As of last year, 90% of small businesses have a social media presence (study). In 2009, only 20% of small business owners had any social media presence, and while this rapid growth surprises no one, it’s worth noting. Because of the proliferation of social media in the small business world and the world at large, social media is not a fad; it’s the new way we as a society communicate.
Social Media Means Accessibility
The uptick in social media use means more accessibility for small businesses, in two ways: the brand and the customers are more accessible to each other than ever, and the social media management tools are increasingly accessible to small businesses.
In a way, social media requires businesses of all sizes to think more like small businesses. In a small business, every transaction is essential and every customer is important. And now, in the constant social media dialogue surrounding every moment of our lives, every transaction becomes more important to the larger businesses, as well.
As a result, customers are more accessible to businesses: advertising can be targeted to specific demographics, and businesses can monitor what anyone is saying about them at any time. On the flip side, businesses and information about them are as accessible as ever to their customers. What does this mean for small businesses? It means that transparency and clear communication with customers is essential.
Additionally, complex analytical tools to unpack the statistics surrounding your small business’ performance on social media platforms like Twitter, Facebook, LinkedIn, and Google+ were once only available to medium- and enterprise-sized businesses. Now, scheduling, monitoring, and analytics tools are available to anyone, and often for free!
With these tools and the importance customers are putting on social media interactions, there’s no longer any excuse for sloppy (or lazy) social media management.
The Competition is Fierce
Not surprisingly, with more businesses using social media, more businesses are seeing success with social media. The secret sauce seems to be a combination of staying true to the brand’s voice while providing useful content.
But more small business owners figuring this out means that the early adopters don’t necessarily have a “leg up” anymore.

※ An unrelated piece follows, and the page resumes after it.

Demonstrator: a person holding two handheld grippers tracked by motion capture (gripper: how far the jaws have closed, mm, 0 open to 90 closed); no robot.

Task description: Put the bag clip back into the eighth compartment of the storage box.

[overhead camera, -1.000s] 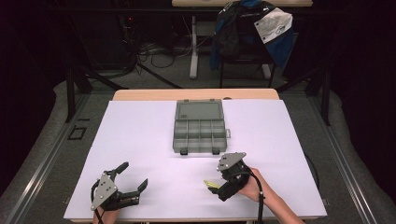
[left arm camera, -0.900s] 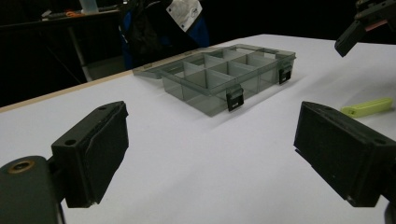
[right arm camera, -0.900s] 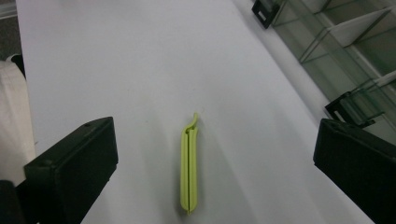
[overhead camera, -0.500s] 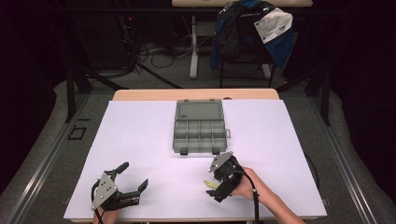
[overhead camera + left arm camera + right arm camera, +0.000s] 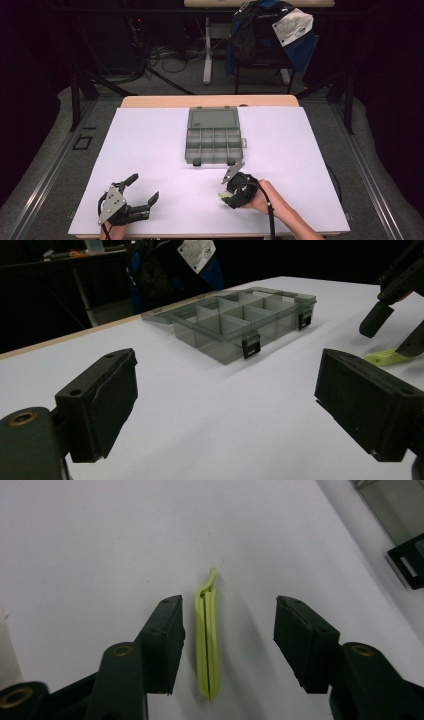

To stay ahead of the competition, small businesses need to remain active on their social media accounts, regularly providing their fans and customers with value.

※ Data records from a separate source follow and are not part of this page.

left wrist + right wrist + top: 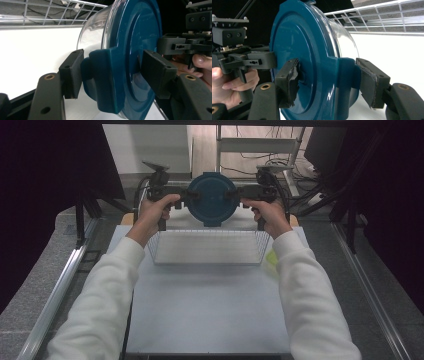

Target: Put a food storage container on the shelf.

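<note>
High view: a round container with a dark teal plastic lid (211,197) and clear plastic body is held on edge, its lid facing the person, above the far rim of a white wire basket (207,248) that stands on the pale grey bench (205,315). The left tongs (186,196) meet the container at its left edge and the right tongs (234,196) at its right edge; each tool is carried by a hand in a white sleeve, and the two hands lie level with one another just beyond the basket's far corners. A small yellow-green object (271,257), too blurred to identify, lies on the bench just beside the basket's right wall. Left gripper view: the left tongs (111,72) are clenched on the container, one pad pressed against a teal latch tab on the lid's rim and the other against the lid's flat face; the teal lid (132,50) stands upright, with the clear body (93,37) extending away from it towards the basket's wire grid (50,12). The other tool and fingertips of the hand holding it appear beyond the lid. Right gripper view: the right tongs (329,77) are likewise clenched on the container, one worn pad on the lid's face (299,45) and the other on the opposite latch tab, with the basket's wire wall (382,15) behind the clear body.
</note>
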A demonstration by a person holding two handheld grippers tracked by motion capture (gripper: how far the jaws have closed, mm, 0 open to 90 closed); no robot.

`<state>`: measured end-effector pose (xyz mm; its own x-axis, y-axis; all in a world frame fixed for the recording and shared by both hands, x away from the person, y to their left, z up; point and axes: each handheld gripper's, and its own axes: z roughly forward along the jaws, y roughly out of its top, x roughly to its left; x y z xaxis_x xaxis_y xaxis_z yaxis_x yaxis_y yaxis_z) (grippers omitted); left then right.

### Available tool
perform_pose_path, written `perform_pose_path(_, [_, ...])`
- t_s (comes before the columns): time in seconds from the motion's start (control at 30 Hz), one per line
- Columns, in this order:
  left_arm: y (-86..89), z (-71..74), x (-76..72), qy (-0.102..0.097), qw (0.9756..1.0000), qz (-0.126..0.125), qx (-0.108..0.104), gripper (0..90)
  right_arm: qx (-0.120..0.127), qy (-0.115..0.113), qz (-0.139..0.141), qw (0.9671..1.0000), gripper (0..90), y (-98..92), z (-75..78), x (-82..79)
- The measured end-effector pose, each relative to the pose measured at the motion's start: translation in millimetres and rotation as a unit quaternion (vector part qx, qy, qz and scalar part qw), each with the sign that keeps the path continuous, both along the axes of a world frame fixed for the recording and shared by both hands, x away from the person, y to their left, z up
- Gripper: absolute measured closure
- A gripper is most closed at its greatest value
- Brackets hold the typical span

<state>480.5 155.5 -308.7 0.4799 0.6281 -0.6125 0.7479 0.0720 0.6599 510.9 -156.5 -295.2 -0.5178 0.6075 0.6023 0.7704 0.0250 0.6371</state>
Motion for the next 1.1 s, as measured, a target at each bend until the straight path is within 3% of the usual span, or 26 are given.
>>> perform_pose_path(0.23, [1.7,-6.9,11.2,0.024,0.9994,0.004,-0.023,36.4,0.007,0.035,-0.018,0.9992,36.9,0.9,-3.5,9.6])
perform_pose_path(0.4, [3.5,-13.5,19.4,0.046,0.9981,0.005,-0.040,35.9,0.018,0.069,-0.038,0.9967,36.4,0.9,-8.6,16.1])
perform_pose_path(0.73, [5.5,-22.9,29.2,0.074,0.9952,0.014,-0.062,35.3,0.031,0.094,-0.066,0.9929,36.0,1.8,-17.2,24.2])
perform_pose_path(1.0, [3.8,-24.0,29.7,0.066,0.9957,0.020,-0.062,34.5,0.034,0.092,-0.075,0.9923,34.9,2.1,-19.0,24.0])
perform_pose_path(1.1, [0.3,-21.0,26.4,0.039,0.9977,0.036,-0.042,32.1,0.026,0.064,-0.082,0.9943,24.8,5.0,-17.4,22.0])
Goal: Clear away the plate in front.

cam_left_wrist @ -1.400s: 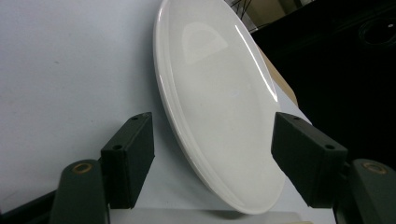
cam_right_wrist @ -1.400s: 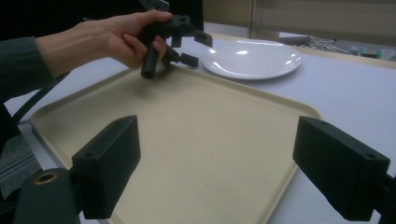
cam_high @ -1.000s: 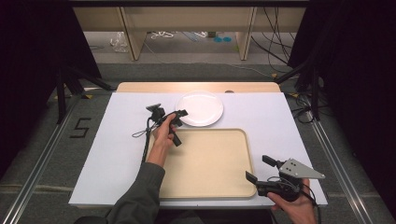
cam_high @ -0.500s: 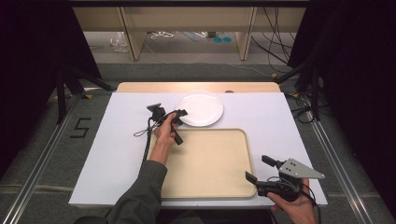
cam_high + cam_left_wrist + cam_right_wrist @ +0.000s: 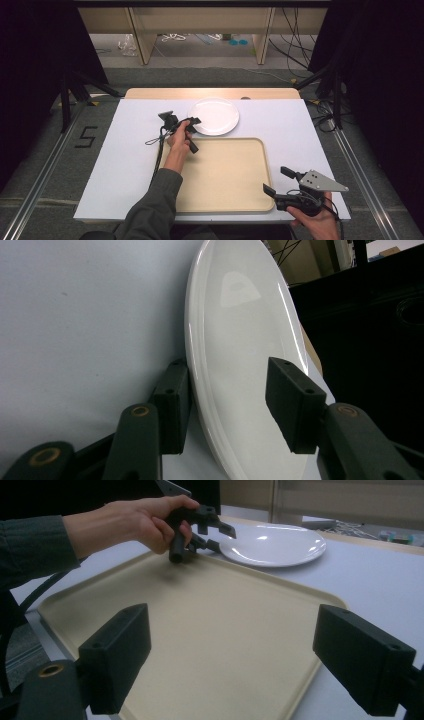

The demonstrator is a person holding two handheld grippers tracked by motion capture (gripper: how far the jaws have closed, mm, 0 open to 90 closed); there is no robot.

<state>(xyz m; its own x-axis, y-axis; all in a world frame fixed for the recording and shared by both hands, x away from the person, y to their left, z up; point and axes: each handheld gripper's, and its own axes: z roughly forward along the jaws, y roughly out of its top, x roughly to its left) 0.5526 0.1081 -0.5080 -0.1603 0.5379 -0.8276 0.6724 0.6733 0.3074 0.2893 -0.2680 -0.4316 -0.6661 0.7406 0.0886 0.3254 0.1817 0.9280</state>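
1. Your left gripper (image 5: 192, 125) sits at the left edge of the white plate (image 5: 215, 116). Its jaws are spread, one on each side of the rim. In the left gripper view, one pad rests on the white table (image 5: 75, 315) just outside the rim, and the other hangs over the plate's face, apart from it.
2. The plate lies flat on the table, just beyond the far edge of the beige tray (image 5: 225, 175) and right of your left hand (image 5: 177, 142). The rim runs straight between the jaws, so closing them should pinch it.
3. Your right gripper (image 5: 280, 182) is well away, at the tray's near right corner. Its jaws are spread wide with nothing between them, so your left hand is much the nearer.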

Our Future with Social Media
Social media should not be simply one more task that gets piled on the already-full plates of small business owners. Instead, it is becoming increasingly absorbed into the structure and the culture of small businesses. Rather than one dedicated social media person, businesses are beginning to share these marketing responsibilities across several employees. Social media marketing is no longer a job description; it’s an essential skill for all positions, especially within a small business.
If the future of communication and marketing lays in social media, then the increase in accessibility (both to tools and to customers) is a boon for small businesses.